It was tough: I wanted to see people, to have relationships, but I felt repulsive.

Finally I talked to my physical therapist about it. She suggested that I tell any potential lover in advance about my physical condition and talk it over with them before attempting sex. We worked on my attitude toward the natural bowel functions of my body, and she taught me some breathing and relaxation techniques so I wouldn’t tense up and get nervous during sex. She also lent me some great poop jokes to crack in case it happened.

When my attitude changed, everything changed. It took a while, but I found a fantastic partner. My occasional bowel accidents are just a part of my normal life now, not a looming threat."


Coral: "After my mastectomy, I felt very vulnerable about the way my scar looked. My husband really couldn’t accept the way I looked, which hurt me terribly. After we divorced, I realized a lot of things had always been missing from our relationship.

Fortunately, I found a partner who was passionate about me. I knew I was desirable to her; more than that, I knew she was proud of me for fighting cancer. We found sexual positions that didn’t put a strain on my weak arm, too. Lying on my unscarred side works best. And that way I can look into her beautiful eyes."


Misha: "My cancer treatment necessitated the removal of my penis. So I thought: that’s it for sex, right? I asked my wife if she wanted a divorce. I mean, who wants to be stuck in a sexless marriage? Who wants to inflict that on someone you love?

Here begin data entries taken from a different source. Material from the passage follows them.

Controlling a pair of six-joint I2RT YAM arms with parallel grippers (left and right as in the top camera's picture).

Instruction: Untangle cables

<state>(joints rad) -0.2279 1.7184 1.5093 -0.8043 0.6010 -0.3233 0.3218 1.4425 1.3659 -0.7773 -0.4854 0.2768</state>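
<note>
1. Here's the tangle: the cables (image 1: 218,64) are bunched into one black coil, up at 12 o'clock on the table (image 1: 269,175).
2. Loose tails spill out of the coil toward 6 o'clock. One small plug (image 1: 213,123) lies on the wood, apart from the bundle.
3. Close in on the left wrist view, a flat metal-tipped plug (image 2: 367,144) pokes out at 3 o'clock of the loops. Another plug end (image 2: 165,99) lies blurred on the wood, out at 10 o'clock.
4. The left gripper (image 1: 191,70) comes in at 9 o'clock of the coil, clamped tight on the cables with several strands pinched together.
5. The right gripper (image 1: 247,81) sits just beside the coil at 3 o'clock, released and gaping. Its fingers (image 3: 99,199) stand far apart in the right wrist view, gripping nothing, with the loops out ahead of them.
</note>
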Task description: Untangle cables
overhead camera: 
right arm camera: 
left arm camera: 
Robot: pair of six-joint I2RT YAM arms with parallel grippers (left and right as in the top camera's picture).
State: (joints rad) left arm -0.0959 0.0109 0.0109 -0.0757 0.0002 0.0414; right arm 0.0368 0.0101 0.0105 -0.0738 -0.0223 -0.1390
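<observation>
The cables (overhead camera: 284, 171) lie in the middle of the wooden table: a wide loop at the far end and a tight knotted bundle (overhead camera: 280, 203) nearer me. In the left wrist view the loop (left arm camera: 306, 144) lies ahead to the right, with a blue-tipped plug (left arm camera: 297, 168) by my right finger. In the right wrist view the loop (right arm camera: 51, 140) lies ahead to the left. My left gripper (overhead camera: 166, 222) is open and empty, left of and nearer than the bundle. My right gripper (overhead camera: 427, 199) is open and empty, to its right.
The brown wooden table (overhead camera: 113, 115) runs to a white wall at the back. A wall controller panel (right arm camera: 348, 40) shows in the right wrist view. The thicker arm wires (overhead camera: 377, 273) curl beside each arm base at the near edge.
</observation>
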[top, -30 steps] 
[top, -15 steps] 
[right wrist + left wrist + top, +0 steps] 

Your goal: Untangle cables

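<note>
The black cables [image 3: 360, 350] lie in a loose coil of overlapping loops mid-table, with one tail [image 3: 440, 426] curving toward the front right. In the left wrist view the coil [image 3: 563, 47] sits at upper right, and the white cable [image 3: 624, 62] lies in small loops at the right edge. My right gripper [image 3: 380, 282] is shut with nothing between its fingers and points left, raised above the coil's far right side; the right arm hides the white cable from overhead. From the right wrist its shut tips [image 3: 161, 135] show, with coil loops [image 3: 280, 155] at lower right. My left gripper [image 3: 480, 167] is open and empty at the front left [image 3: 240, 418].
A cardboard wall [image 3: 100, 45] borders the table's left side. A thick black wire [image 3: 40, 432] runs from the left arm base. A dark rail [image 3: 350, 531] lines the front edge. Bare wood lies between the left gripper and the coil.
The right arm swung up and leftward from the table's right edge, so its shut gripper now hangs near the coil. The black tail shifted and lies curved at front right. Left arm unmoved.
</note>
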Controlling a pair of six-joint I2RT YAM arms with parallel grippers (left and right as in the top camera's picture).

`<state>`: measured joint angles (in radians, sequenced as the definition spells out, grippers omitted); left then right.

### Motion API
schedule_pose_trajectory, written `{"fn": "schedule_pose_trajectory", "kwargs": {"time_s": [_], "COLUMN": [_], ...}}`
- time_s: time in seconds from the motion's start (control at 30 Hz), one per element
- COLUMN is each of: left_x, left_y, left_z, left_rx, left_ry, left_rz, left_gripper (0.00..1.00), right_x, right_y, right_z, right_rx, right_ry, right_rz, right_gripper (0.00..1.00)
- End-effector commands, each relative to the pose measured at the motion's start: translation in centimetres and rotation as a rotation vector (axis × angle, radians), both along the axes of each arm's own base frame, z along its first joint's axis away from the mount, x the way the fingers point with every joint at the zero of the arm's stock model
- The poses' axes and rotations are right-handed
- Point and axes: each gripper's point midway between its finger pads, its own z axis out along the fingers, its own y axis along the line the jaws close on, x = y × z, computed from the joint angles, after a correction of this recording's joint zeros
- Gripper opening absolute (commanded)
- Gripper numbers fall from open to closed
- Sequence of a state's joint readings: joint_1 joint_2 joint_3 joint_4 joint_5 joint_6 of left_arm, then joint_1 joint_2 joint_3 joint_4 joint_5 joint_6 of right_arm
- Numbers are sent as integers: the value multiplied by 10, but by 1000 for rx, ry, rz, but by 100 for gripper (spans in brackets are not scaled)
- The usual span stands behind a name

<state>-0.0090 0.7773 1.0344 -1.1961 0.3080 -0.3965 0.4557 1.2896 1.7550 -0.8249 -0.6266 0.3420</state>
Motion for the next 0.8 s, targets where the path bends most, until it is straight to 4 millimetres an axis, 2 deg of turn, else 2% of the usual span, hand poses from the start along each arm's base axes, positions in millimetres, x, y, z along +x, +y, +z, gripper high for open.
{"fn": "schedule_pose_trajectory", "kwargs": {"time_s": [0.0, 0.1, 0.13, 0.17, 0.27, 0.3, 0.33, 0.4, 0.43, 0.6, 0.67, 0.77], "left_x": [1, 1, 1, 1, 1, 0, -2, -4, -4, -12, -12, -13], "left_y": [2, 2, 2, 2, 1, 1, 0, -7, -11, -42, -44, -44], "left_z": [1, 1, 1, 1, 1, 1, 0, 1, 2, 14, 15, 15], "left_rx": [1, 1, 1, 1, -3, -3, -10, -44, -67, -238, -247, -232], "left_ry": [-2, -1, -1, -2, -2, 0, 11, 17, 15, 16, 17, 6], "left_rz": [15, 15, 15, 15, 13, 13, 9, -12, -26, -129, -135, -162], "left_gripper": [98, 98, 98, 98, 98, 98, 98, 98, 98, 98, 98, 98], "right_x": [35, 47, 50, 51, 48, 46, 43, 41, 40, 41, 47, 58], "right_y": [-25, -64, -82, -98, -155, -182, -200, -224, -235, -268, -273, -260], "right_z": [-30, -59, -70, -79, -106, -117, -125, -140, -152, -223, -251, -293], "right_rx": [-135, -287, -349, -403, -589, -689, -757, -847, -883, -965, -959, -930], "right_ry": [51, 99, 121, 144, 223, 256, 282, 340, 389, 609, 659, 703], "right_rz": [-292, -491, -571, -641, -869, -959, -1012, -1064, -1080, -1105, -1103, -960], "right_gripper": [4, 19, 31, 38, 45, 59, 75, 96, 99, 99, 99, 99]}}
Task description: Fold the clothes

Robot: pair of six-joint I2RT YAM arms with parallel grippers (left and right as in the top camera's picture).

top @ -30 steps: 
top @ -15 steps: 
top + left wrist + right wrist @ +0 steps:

She asked me why, and when I told her, she was furious. She told me no way, and that we were going to find a way to keep sex up front and center in our lives as always. To my amazement, when she caressed my penile stump, I had an orgasm – and even ejaculated through my urinary opening. Wow! Who knew? It seems enough nerve and erectile tissue were left to do the job.

Now sex is great – different, in ways, but great. Better than before, because we’re closer."

Jamal: "The hard thing for me after an IED took my legs was letting my lady take on a more active sexual  role. I was always the active aggressor before, on top during sex in more ways than one, and I had to learn more about receiving. It was hard to let go of my ego and sense of macho, to accept that being together in a loving, intimate way where she was on top and more active could be okay. I'm still groping for this new place that lets me enjoy being given to sexually. Another surprise - I always thought she liked being passive but I think she really likes the role sharing. She's expressing herself more now."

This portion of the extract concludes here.